Ranny bocian został na zimę w Niemojowicach w gminie Żarnów
Dbają o niego dwie panie – Elżbieta i Irena, które regularnie go bociana. Kobiety martwią się jednak o jego przyszłość, bo jak mówią zima może być groźna.
– Przyzwyczaił się, że cztery razy dziennie dostaje jedzenie i na nie czeka. Pod lasem na stercie liści, gdy się ściemni, idzie sobie na swoje miejsce.
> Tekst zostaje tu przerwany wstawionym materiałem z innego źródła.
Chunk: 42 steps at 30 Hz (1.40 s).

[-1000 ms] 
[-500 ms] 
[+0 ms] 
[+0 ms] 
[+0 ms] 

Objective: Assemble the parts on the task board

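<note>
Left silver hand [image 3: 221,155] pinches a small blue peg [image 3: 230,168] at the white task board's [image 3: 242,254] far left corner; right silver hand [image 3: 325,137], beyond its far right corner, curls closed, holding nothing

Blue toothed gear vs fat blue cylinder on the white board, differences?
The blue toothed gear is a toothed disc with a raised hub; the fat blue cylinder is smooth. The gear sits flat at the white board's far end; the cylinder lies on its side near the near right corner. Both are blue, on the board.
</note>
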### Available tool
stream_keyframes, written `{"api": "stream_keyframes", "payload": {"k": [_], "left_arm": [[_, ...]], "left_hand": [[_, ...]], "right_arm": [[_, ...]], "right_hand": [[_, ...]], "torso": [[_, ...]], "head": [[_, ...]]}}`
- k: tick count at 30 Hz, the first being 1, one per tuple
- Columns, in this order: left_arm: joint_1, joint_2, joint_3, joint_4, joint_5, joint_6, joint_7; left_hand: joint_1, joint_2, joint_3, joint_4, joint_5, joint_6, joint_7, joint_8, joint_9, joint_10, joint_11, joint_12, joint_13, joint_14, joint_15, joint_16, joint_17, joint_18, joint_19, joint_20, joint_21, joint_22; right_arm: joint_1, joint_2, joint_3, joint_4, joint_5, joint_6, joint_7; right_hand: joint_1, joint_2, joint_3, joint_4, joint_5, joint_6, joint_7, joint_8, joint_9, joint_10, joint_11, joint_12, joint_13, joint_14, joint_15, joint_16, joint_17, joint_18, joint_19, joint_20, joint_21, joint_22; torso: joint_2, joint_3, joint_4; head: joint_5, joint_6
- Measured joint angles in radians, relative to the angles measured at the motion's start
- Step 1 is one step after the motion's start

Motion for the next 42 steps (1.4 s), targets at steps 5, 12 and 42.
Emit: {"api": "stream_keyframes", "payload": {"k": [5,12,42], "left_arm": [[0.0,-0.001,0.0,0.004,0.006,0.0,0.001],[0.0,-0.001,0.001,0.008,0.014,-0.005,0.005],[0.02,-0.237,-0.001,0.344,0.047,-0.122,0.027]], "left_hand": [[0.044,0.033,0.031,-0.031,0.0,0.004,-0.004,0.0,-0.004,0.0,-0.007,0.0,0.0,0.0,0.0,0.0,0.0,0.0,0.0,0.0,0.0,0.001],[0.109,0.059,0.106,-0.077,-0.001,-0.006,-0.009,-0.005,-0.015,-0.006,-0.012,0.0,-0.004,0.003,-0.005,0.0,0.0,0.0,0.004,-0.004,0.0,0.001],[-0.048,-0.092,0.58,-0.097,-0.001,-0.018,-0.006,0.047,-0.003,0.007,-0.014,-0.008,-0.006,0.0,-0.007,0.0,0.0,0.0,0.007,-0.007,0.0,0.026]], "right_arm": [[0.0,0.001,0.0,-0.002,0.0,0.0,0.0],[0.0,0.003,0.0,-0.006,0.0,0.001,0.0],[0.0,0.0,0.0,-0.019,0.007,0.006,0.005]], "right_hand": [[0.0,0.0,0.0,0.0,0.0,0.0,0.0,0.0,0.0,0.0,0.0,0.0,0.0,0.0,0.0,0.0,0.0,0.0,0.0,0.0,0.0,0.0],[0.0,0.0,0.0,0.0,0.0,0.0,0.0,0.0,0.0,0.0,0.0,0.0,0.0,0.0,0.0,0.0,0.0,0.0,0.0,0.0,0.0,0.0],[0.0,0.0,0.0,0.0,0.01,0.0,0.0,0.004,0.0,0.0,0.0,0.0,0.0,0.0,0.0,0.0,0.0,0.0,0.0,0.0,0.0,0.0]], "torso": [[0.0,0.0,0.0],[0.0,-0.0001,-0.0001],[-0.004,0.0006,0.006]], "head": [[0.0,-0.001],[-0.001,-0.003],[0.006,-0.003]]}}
Wstaje rano i o godz. 7 już czeka na jedzenie – mówią opiekunki.
Bocian najbardziej lubi jeść słoninę i żołądki.
Akcja łapania bociana
Mieszkańcy interweniowali w gminie już w październiku, ale do tej pory ptaka nie udało się złapać i przewieźć w bezpieczne miejsce.
– Bocian wzbija się kiedy do niego podchodzimy. Kiedy zbliżymy się na 50 metrów, odlatuje na kolejne 100. Nie dysponujemy sprzętem w rodzaju wyrzutni siatek, żeby go złapać – mówi wójt gminy Żarnów Krzysztof Nawrocki.
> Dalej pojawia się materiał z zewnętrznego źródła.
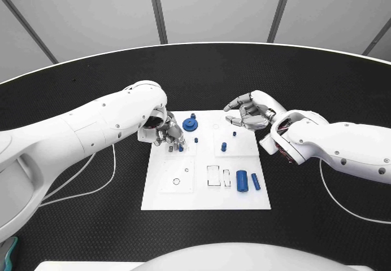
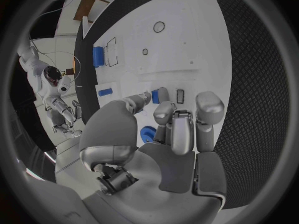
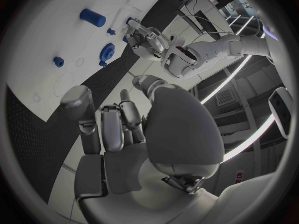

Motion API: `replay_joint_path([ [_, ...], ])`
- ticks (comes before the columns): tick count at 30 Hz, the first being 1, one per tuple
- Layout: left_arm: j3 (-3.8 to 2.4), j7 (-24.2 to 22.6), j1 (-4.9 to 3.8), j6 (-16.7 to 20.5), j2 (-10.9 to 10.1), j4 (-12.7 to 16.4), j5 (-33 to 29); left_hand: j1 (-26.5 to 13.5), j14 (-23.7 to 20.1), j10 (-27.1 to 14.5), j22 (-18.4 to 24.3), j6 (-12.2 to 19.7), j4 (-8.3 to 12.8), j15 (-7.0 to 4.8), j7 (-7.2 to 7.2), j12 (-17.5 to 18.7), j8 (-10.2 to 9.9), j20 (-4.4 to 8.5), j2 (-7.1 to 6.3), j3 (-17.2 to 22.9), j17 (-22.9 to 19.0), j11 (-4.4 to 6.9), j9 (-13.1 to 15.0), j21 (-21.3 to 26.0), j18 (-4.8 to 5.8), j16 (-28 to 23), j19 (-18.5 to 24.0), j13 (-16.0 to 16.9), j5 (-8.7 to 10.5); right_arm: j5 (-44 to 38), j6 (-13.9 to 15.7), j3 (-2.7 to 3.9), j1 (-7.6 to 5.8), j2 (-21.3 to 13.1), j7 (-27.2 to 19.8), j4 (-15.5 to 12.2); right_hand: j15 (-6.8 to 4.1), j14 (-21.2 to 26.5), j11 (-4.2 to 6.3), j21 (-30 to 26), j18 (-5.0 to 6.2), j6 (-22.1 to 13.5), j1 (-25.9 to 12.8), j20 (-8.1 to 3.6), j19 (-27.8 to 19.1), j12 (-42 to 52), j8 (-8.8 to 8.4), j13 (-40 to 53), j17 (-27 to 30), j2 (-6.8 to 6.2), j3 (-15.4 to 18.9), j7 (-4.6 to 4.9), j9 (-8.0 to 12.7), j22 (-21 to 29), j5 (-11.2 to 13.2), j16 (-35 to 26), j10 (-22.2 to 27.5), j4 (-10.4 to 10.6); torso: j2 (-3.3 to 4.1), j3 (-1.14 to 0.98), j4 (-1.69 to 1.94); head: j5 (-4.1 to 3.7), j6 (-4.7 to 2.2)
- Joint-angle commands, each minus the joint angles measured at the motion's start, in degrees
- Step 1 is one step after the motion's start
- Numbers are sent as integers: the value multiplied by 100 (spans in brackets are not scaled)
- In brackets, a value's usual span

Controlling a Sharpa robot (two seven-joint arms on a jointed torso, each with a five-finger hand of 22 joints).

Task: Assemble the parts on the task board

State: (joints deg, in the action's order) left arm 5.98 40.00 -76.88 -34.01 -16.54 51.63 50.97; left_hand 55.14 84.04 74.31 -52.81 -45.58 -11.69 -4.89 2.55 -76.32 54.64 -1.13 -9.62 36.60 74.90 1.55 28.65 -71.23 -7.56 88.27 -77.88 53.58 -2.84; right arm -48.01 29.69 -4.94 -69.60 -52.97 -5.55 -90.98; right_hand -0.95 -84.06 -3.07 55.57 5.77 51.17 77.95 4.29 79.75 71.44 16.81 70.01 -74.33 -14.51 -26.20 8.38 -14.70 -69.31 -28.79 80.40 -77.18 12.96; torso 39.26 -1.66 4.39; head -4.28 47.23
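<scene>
On task board, far-left corner: left hand, fingers curled down at small blue peg; grip on peg unclear. Blue gear just beside. Right hand above far-right corner, curled, holding nothing. Near edge: blue cylinder, blue pin. Black worktop beneath.

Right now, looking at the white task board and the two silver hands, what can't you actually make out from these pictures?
- Head view: whether the left hand touches the small blue peg below its fingertips; the fingers cover the contact.
- Left wrist view: the round blue gear is mostly hidden behind that hand's fingers.
- Head view: whether the right hand, curled above the white task board, pinches anything; too small to tell.
</scene>
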Motion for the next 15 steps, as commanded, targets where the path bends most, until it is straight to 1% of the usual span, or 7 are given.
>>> replay_joint_path([
  [1, -1, 306, 1, 44, -31, 51, 0, -22, 444, -37, 1, -51, -5, -22, -9, 30, -39, 21, -60, -42, 877, 10, 10, 13, 75, -12, -26, -6, -7, 0, 0, 0, 0, 1, -2, 5, -31, -233, -13, -30, 85, 14, -61, 16, -27, -24, 15, 0, -1, -9, -29, 8, 8, -2, -22, -20, 33, 9, 2, 4, -2, 5, -8],
  [4, -1, 298, 0, 96, -87, 126, 1, -27, 443, -31, 1, -54, -22, -22, -9, 27, -43, 22, -73, -70, 873, 10, 13, 13, 75, -13, -26, 4, -7, 0, 1, 0, 0, 6, -6, 15, -31, -233, -13, -30, 85, 14, -61, 16, -27, -24, 15, 0, -1, -9, -29, 8, 8, -2, -22, -20, 33, 9, -9, 8, 4, 0, -4],
  [9, -3, 286, -7, 194, -207, 260, 32, -50, 443, -34, 12, -61, -84, -21, -7, 32, -53, 22, -101, -153, 871, 8, 21, 20, 73, -14, -24, -7, -7, 0, -1, 0, 0, 14, -13, 43, -32, -231, -12, -40, 87, 14, -83, 16, -31, -30, 19, -9, 3, -16, -48, 7, 10, -2, -31, -27, 36, -12, -11, 8, 4, 5, -10],
  [14, -5, 272, -42, 328, -366, 439, 48, -45, 443, -40, 43, -56, -107, -20, -6, 37, -63, 22, -125, -198, 871, 7, 26, 37, 67, -14, -15, -16, -7, 0, -4, 0, 1, 25, -21, 87, -32, -231, -12, -40, 87, 14, -83, 16, -31, -30, 19, -9, 3, -16, -48, 7, 10, -2, -31, -27, 36, -12, -2, 7, -2, 9, -27],
  [15, -6, 269, -51, 355, -398, 476, 50, -45, 443, -40, 43, -56, -107, -20, -6, 37, -63, 22, -125, -198, 871, 7, 26, 37, 67, -14, -15, -16, -7, 0, -5, 0, 1, 28, -24, 97, -32, -231, -12, -40, 87, 14, -83, 16, -31, -30, 19, -9, 3, -16, -48, 7, 10, -2, -31, -27, 36, -12, -7, 14, -1, 12, -34],
])
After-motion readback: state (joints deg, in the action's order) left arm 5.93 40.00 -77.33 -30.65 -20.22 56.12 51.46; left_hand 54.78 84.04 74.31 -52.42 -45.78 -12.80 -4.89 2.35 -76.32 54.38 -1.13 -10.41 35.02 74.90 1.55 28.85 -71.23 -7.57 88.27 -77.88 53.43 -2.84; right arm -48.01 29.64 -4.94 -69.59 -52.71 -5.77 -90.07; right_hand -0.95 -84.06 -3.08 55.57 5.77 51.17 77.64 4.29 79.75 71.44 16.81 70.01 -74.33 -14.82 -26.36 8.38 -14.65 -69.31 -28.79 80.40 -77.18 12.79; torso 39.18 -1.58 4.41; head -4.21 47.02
Dzisiaj (29 listopada) podjęto próbę złapania ptaka – tym razem z siatką. Niestety nie udało się. Kolejne próby będą podejmowane.
Bocian po odłowieniu ma trafić do ośrodka rehabilitacji dzikich zwierząt w Kole w powiecie piotrkowskim. Dołączy tam do innych bocianów.